###Simple Hashing###
A memory-efficient implementation of the Simple Hashing algorithm. Takes 16-byte elements as input from a file. Writes output to a separate file.
Buckets are files where the elements are temporary stored. Memory queues are built for every bucket, so that we don't have to write down every element after every read operation. Elements are read from input file sequentially and saved in the queue buffer according to its hash value. If queue buffer is full it will be written to a physical entity of the bucket(file). After all elements are read from the input file all remaining bucket queues are going to be dumped to their files.

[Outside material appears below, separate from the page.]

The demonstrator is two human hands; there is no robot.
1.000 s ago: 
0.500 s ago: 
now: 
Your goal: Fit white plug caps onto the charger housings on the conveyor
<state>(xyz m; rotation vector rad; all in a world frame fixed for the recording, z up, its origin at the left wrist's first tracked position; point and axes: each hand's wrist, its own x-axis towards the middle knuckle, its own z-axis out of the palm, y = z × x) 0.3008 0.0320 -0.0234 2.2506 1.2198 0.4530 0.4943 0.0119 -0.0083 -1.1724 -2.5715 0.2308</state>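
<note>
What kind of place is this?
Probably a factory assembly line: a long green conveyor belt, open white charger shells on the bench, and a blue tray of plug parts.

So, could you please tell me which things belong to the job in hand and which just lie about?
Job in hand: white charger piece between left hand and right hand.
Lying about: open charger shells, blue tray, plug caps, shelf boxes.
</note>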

Because of the sorted order of buckets, we now can build simple hashing table using only one bucket at the time, so that it fits in RAM.
Install:
sudo make install
Clean:
sudo make clean
Remove:
sudo make remove
- libglib2.0-dev
- lpsi-util
- libssl-dev
Usage:
psi-simple-hashing
- -1 16-Byte seed 1 Hash seed
- -2 16-Byte seed 2 Hash seed
- -3 16-Byte seed 3 Hash seed
- -p "path to data" Path to the input raw data
- -s "path to buckets" Folder where to place buckets
- -b number of buckets
- -q queue buffer size Buffer size for bucket queue
- -i read buffer size Buffer size of chunk to be read from input file
- -t threads Number of used threads
- -d table size multiplier Size of hash table is calculated by multiplying number of elements by set value
- -f fixed table size Fixed table size value. Stronger than table size multiplier
- -z path_result Path to the output file
- -r 1 Reduction of elements 16 to 10 bytes. Bin flag is not removed, so +1 byte.